— Your instructions —
The answer must consist of every line from the data that holds the string "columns".

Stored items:
▬▬▬▬▬▬

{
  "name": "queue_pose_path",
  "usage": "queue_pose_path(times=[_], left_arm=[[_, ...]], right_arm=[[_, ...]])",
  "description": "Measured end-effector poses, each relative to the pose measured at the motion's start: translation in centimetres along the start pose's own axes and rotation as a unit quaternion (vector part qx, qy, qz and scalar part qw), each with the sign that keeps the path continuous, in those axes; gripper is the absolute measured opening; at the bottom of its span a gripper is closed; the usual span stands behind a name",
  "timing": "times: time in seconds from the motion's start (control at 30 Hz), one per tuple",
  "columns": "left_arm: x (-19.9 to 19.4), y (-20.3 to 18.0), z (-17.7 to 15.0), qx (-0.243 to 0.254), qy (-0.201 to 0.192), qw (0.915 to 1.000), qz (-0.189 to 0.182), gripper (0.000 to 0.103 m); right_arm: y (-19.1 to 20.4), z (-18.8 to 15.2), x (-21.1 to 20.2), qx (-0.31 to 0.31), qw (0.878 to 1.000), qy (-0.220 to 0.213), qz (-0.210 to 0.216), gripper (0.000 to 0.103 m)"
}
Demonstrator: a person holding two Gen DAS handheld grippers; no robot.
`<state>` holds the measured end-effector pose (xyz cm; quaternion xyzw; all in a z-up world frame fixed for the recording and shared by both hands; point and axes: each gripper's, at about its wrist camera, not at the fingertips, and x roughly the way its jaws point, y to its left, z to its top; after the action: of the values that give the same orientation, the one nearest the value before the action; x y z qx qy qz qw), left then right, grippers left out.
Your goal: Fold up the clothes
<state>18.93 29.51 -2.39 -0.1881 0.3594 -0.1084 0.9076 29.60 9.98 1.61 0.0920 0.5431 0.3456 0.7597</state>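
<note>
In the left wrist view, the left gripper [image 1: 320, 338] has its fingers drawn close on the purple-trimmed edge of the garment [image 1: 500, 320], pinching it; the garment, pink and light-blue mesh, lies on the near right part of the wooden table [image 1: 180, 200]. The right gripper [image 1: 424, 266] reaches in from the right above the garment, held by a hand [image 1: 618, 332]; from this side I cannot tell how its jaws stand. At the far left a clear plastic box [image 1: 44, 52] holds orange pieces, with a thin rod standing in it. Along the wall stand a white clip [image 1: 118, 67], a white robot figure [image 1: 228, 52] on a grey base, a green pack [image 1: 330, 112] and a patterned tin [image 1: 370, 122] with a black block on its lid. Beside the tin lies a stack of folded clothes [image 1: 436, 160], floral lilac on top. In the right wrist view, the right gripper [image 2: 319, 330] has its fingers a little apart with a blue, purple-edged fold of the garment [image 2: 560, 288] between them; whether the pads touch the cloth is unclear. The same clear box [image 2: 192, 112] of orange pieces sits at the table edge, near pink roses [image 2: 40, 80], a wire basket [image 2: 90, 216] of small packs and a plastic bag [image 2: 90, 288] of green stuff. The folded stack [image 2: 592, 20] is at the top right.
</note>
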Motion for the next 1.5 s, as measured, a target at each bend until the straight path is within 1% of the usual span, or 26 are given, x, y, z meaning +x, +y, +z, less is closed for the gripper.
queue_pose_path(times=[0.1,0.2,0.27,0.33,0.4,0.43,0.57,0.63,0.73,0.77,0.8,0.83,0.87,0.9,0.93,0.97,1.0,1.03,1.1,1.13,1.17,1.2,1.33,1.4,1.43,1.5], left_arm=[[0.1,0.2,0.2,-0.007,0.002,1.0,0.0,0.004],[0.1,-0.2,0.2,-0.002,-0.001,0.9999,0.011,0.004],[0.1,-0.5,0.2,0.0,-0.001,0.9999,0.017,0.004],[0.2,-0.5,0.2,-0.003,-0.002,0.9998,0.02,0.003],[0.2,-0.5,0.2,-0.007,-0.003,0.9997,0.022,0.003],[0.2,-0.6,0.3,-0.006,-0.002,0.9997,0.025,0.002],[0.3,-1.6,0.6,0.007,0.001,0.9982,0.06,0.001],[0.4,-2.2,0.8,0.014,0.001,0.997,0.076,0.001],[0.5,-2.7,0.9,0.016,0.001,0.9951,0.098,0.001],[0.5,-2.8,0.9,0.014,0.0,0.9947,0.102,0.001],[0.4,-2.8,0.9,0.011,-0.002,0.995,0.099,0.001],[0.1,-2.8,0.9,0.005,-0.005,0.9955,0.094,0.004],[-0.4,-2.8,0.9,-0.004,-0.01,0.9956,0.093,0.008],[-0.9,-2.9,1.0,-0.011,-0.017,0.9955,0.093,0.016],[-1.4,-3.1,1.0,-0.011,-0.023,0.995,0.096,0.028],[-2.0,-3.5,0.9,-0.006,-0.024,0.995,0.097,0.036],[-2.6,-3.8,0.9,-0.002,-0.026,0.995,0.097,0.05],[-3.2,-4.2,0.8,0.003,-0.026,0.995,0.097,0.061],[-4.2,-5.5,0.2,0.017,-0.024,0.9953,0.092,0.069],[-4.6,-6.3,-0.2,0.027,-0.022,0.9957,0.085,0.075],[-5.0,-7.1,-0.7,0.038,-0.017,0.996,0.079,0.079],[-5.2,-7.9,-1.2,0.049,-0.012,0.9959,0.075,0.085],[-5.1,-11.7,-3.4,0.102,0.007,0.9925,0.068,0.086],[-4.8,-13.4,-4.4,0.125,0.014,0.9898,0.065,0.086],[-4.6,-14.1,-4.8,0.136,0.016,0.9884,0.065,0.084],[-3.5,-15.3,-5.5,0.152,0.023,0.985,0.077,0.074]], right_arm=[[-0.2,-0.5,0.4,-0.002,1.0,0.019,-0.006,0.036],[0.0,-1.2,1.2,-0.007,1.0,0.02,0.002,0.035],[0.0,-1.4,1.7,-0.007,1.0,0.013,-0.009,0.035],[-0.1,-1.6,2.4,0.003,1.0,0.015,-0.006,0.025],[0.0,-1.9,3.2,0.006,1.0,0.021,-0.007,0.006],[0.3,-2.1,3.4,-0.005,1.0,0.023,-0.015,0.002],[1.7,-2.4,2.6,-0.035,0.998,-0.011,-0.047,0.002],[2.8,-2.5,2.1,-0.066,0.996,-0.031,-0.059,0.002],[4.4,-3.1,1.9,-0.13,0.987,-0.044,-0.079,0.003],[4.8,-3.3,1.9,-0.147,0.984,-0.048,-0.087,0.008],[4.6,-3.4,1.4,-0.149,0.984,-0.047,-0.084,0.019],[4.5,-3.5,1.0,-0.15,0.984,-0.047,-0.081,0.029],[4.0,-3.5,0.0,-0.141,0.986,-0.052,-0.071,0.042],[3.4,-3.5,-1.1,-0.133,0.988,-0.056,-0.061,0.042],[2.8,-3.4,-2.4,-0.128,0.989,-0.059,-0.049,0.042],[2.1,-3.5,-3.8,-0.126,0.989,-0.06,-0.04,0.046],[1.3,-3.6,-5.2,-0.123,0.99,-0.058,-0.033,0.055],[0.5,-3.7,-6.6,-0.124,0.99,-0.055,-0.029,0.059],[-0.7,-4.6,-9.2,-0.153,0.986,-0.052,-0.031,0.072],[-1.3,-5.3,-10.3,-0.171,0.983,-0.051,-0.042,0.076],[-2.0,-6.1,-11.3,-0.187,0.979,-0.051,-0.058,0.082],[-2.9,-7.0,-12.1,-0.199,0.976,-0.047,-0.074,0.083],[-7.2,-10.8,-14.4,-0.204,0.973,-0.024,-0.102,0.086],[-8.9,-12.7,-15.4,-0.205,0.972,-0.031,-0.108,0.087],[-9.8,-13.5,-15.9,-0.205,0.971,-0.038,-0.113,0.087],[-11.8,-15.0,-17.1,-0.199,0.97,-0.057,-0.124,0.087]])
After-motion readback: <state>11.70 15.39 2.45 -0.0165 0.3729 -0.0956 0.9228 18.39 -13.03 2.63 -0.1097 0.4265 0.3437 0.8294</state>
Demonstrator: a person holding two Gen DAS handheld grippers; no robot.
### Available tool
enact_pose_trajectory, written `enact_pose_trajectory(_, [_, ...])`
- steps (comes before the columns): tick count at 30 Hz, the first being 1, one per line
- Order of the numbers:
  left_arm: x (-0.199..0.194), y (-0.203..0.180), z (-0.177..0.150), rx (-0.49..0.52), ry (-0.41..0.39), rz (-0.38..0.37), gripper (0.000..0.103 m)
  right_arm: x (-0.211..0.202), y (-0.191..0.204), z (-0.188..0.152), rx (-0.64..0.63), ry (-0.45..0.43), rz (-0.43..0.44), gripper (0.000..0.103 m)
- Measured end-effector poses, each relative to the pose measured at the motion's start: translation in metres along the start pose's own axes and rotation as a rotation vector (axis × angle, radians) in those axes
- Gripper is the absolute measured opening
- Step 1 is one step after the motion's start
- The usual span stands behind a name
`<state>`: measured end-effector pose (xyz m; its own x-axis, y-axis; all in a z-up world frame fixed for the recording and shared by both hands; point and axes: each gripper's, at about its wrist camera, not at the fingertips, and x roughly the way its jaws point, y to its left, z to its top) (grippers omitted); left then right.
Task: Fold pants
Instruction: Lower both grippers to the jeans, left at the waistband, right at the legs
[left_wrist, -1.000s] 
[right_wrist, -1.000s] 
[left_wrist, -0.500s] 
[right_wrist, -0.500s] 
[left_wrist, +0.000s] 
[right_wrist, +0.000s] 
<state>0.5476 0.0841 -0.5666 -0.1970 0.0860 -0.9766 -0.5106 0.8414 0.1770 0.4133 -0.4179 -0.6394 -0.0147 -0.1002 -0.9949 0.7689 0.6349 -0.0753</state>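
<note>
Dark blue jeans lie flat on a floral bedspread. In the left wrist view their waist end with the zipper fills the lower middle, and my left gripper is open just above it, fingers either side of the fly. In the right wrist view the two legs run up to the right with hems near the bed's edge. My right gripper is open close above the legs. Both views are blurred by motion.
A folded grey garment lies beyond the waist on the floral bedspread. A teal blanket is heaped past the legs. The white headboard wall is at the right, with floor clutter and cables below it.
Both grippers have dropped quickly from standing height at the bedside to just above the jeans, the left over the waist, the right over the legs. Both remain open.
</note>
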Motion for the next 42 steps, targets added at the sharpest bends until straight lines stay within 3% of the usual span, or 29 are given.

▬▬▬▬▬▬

— Response box —
  "columns": "left_arm: x (-19.9 to 19.4), y (-20.3 to 18.0), z (-17.7 to 15.0), qx (-0.243 to 0.254), qy (-0.201 to 0.192), qw (0.915 to 1.000), qz (-0.189 to 0.182), gripper (0.000 to 0.103 m); right_arm: y (-19.1 to 20.4), z (-18.8 to 15.2), x (-21.1 to 20.2), qx (-0.31 to 0.31), qw (0.878 to 1.000), qy (-0.220 to 0.213), qz (-0.210 to 0.216), gripper (0.000 to 0.103 m)"
- steps (comes before the columns): tick count at 30 Hz, the first being 1, one per line

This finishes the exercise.